警察突入けん制「ガソリンあるからな」…立てこもり男、電話で捜査員に伝えていた 男を送検、最後の人質女性が逃げた後のやりとり判明 ポリタンクは強い油の臭い、郵便局も燃やすつもりだったか
10月31日、蕨市の蕨郵便局に男が拳銃を持って女性局員2人を人質に約8時間立てこもった事件で、県警に人質強要処罰法違反の疑いで逮捕された無職の男(86)=戸田市新曽=が、説得に当たっていた捜査員に対し「ガソリンあるからな」と火を付ける趣旨の説明をしていたことが2日、捜査関係者への取材で分かった。県警は現場から複数の容器に入った液体やライター8本を押収。鉱物油の臭いがする液体も確認されていて、郵便局に放火する狙いもあったとみて調べている。
県警は同日、男を人質強要処罰法違反と建造物侵入の容疑でさいたま地検に送検した。
事件発生は31日午後2時15分ごろ。男が拳銃を持って立てこもった。局内には20代と30代の女性局員2人が取り残されていたが、午後7時17分に20代局員を解放。同9時4分には30代局員が男の隙を見て逃げ出した。同10時20分に県警の特殊班などが突入し、取り押さえた。

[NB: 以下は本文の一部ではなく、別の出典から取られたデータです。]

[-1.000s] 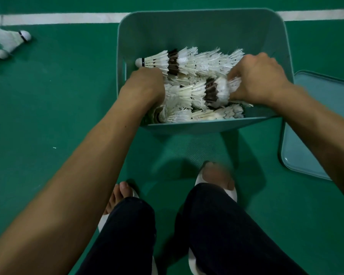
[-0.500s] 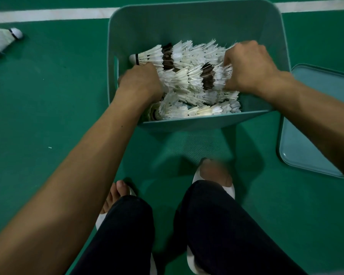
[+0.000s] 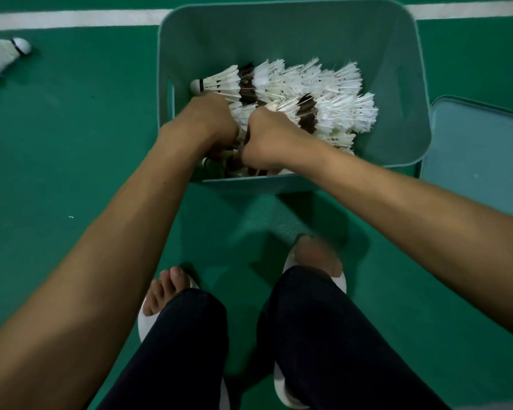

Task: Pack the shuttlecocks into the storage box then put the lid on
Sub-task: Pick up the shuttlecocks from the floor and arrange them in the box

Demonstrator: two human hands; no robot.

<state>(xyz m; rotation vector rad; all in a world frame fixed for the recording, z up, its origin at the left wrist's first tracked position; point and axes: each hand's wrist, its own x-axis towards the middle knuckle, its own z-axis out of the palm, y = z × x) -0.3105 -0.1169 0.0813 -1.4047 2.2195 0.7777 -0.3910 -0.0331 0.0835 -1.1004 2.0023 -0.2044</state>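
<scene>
The right hand has crossed from the right end of the shuttlecocks to the near-left part of the storage box. It now sits just beside the left hand, knuckles up, fingers curled down among the feathers. The rows' right ends, covered 1 second ago, now lie exposed.

A person's left hand and right hand sit knuckle to knuckle in the near-left part of a box at upper centre. They appear to grip the stacked shuttlecocks, though the fingers are hidden. The lid lies flat on the green floor at right, and loose shuttlecocks lie at upper left.
</scene>
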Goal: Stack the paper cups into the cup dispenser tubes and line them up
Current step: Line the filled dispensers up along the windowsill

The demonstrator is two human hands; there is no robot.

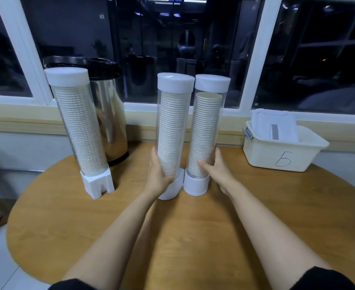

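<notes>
Three clear dispenser tubes with white caps and white bases stand upright on the round wooden table (193, 237), each filled with stacked paper cups. The left tube (79, 130) stands apart, in front of a steel bin. The middle tube (171, 130) and the right tube (207, 132) stand side by side, almost touching. My left hand (158, 170) grips the lower part of the middle tube from its left side. My right hand (213, 166) grips the lower part of the right tube, thumb across its front.
A shiny steel bin with a black lid (107, 114) stands behind the left tube. A cream plastic box (283, 151) marked with a handwritten letter sits at the back right, a white lid inside it. A window sill runs behind the table.
</notes>
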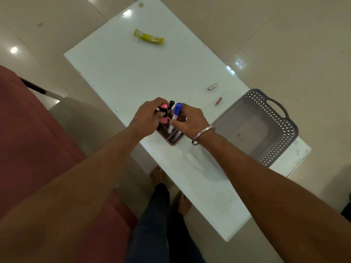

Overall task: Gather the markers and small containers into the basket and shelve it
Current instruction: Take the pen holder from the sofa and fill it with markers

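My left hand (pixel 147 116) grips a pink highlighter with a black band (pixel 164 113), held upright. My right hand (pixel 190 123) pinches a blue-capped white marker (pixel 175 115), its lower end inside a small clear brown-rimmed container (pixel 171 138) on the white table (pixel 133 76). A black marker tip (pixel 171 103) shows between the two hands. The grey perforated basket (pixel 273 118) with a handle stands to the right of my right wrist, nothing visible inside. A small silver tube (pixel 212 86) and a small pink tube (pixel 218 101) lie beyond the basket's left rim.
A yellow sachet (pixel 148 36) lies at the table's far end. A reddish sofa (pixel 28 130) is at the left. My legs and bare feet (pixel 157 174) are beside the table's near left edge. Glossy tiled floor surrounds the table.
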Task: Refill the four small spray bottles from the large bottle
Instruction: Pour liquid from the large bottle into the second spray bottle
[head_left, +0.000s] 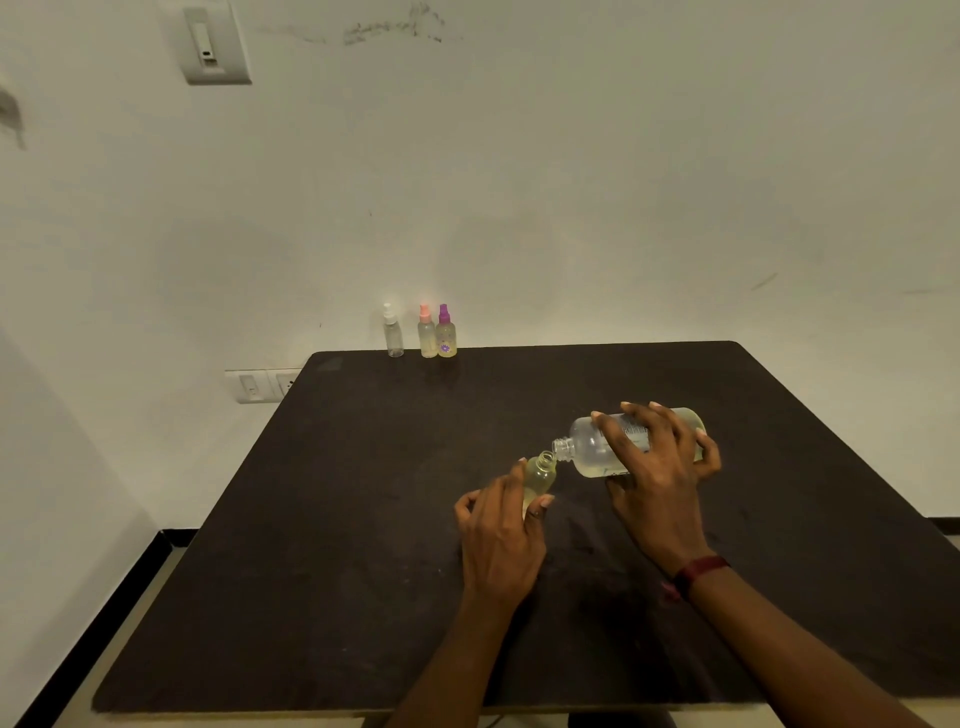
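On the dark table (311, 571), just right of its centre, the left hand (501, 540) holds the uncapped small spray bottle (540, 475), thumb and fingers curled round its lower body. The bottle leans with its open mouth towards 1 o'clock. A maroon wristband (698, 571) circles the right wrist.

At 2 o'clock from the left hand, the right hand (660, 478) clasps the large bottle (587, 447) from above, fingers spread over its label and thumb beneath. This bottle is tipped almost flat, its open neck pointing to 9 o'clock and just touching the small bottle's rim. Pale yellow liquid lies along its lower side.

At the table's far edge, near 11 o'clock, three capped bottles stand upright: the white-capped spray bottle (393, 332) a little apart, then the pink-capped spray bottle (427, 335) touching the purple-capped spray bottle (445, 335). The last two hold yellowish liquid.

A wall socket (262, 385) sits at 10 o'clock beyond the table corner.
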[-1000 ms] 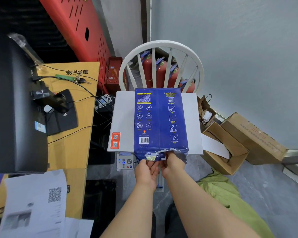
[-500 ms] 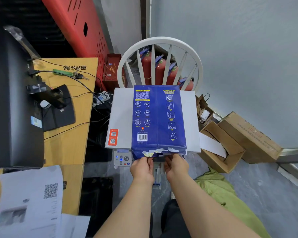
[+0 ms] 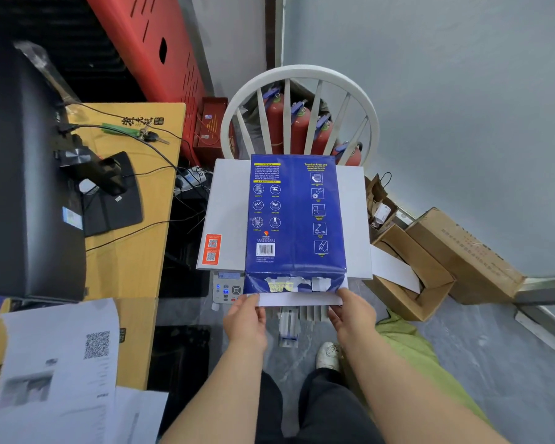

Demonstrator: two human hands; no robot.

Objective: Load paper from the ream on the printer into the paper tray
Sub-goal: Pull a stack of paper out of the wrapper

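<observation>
So the blue ream (image 3: 293, 219) is lying flat on top of the white printer (image 3: 228, 213), center of the frame, torn end facing the person. A band of white paper (image 3: 297, 299) sticks out of that torn end, just below the ripped wrapper. The left hand (image 3: 245, 322) is pinched on the paper's left corner and the right hand (image 3: 354, 315) is clamped on its right corner, so both are gripping the same sheets, one at each side. The tray (image 3: 298, 314) pokes out of the printer front right under the paper, between the two hands, and it's partly hidden by them.

Around it: a white chair (image 3: 302, 78) back just behind the printer, red extinguishers (image 3: 298, 129) showing through its slats, open cardboard boxes (image 3: 430, 261) on the floor at right. At left there's a table (image 3: 132, 238) with a black monitor (image 3: 23, 187) and cables, printed sheets (image 3: 61, 363) at lower left. A white shoe (image 3: 329, 355) sits below the tray.

Compared to half a second ago, the hands have spread from the middle of the torn end out to the corners, and the white paper now shows clear of the wrapper where before it was barely visible.
</observation>
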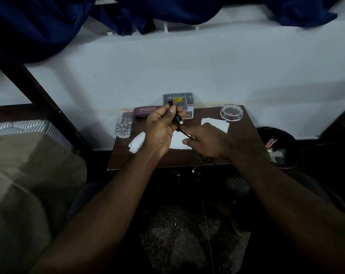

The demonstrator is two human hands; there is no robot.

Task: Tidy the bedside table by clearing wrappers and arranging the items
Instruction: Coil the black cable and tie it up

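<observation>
Above the dark wooden bedside table, my left hand pinches the plug end of a black cable, held upright. My right hand grips the same cable lower down; its loose end dangles over the table's front edge. White paper wrappers lie on the table: one at the left, one under my hands, one at the back right. A drinking glass, a purple spectacle case, a grey organiser box and a glass ashtray stand along the back.
A black waste bin with scraps inside stands to the right of the table. A bed with striped bedding and a beige cover is on the left. A white wall rises behind the table, with blue curtains above.
</observation>
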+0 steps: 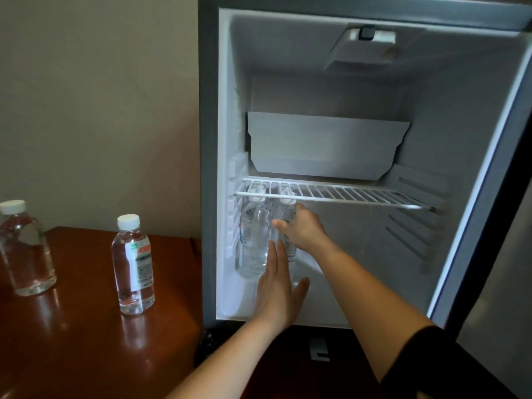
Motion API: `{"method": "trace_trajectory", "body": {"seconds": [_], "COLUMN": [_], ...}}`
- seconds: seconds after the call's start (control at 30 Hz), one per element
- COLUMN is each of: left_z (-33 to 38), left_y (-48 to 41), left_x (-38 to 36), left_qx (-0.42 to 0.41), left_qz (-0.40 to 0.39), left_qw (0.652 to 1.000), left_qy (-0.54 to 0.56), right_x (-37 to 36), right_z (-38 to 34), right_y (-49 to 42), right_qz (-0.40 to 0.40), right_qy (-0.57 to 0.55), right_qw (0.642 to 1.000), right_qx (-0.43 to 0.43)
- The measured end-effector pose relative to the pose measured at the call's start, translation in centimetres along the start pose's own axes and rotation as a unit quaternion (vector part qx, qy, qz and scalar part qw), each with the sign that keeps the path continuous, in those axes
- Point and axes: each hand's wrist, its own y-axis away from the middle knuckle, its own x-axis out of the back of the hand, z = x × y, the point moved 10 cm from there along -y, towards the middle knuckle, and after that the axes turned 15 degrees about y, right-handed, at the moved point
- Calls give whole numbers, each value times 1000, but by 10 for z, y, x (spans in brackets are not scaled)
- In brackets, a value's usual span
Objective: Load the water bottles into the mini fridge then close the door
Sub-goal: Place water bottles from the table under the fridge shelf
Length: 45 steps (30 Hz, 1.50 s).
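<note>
in fridge point(475, 139), centre frame, under shelf point(331, 194): front bottle point(254, 240), rear bottle point(286, 214) | lower left, on table point(72, 326): labelled bottle point(134, 266), edge bottle point(26, 249), not yet loaded | right hand point(302, 230): seemingly wrapped round rear bottle | left hand point(277, 289): flat, fingers straight | handling: full, smooth plastic; to be gripped mid-body

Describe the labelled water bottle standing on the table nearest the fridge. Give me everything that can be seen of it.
The labelled bottle is clear plastic with a white screw cap, filled with water almost to the neck. Its label, white with green and red print, sits on the side towards the mini fridge. It stands upright on the glossy brown wooden table, apart from a second bottle to its left. Only the table touches it.
</note>
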Motion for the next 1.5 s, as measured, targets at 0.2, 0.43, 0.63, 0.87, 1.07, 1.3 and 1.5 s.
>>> {"method": "trace_trajectory", "body": {"seconds": [0.2,0.43,0.63,0.87,1.07,1.3,1.5], "left_z": [-2,11,44,74,58,13,-35], "left_y": [1,11,44,95,132,144,132], "left_x": [3,26,65,136,203,275,312], "left_qx": [28,68,81,70,117,172,202], "left_qz": [-19,-61,-100,-111,-105,-46,40], "left_qw": [999,996,990,983,976,970,971], "left_qy": [4,-12,-61,-128,-153,-168,-125], "right_x": [1,19,43,28,-7,-51,-88], "right_z": [0,2,-16,-81,-146,-213,-237], "right_y": [5,31,73,128,147,140,109], "right_qz": [3,20,58,-19,-66,-76,-86], "right_qy": [-25,5,76,136,161,167,147], "right_qw": [1000,1000,994,975,953,943,948], "right_qx": [8,9,45,172,248,279,268]}}
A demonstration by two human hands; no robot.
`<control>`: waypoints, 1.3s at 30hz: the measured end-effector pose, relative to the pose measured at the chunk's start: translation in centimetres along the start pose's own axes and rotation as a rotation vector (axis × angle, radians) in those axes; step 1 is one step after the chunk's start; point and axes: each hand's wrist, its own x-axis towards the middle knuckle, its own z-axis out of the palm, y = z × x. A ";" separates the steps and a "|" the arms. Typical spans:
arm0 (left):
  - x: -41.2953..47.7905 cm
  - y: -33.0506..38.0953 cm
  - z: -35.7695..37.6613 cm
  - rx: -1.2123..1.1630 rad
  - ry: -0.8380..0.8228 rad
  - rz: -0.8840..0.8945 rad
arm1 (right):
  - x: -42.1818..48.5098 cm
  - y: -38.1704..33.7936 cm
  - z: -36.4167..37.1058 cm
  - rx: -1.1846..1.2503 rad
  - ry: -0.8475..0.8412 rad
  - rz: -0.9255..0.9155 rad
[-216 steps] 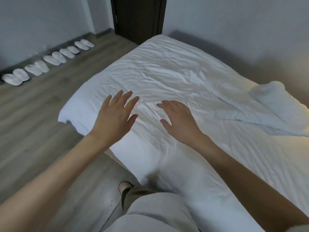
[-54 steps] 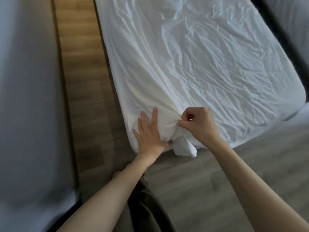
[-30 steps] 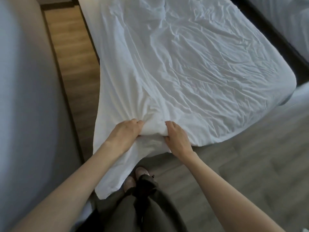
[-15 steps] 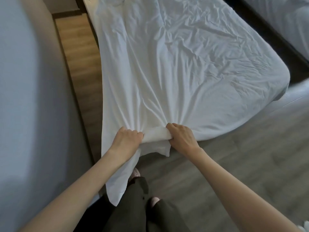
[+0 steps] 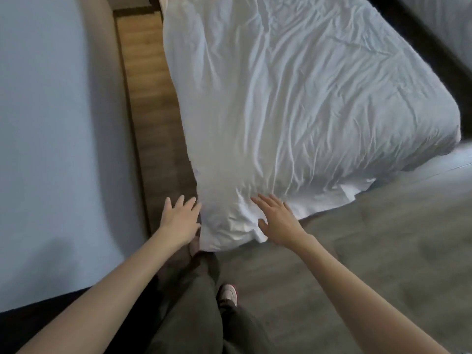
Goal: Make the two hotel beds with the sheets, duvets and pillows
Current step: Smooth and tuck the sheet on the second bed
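Both hands are flat open here, nothing gripped. The right hand (image 5: 277, 222) has its fingers straight and spread a bit, lying on the white sheet (image 5: 293, 98) right at the near corner of the bed, thumb pointing in toward the other hand. The left hand (image 5: 180, 221) is open too, fingers fanned out, just beside the sheet's hanging side. Its fingertips are right at the edge of the fabric, but I honestly can't tell if they're touching it or not.

Between the two hands the corner of the sheet (image 5: 229, 228) droops over the end of the mattress, all bunched and wrinkly. Past the fingertips the sheet runs up over the whole bed, creased pretty much everywhere. Off to the right of the right hand a loose flap (image 5: 353, 194) pokes out flat along the foot edge.

Beyond the left hand there's a strip of brown wood floor (image 5: 150, 98), and further left a pale wall (image 5: 51, 123). To the right of the right hand it's grey floor (image 5: 383, 251). Below the wrists you can see dark trousers (image 5: 194, 302) and one light shoe (image 5: 227, 295).
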 end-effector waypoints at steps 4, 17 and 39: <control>-1.6 -0.3 -4.1 -0.098 0.235 -0.013 | -0.7 -1.2 -3.1 -0.006 0.121 -0.036; -0.3 -7.7 -16.3 -0.221 0.656 -0.023 | 6.4 -9.7 -15.5 -0.074 0.391 -0.203; 29.6 -35.2 -44.9 -0.149 0.744 0.042 | 43.6 -21.3 -39.7 0.035 0.638 -0.017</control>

捜査関係者によると、男は30代の局員が自ら逃げ、人質がいなくなった後、捜査員との電話のやりとりの中で「ガソリンあるからな」と火を付ける趣旨の発言をし、警察の突入をけん制していた。
実弾が複数残っている拳銃1丁や複数の銃弾、包丁のような刃物2本のほか、現場からは10リットルと18リットルのポリタンクに入った液体、500ミリリットルのペットボトル2本に入った液体を押収。ポリタンクの液体は鉱物油の臭いが強く、可燃性の可能性が高い。ライターも8本見つかっていることから、郵便局に火を付ける意図もあったとみられる。県警が液体の鑑定を進めるとともに、詳しい経緯を捜査している。
県警は2日、郵便局のほか男が拳銃を撃ち込んだとみられる戸田中央総合病院や火災が発生した男方のアパートを現場検証した。男は病院での発砲を自認。火災についても「自宅に放火した」と供述し、いずれの犯行も認めている。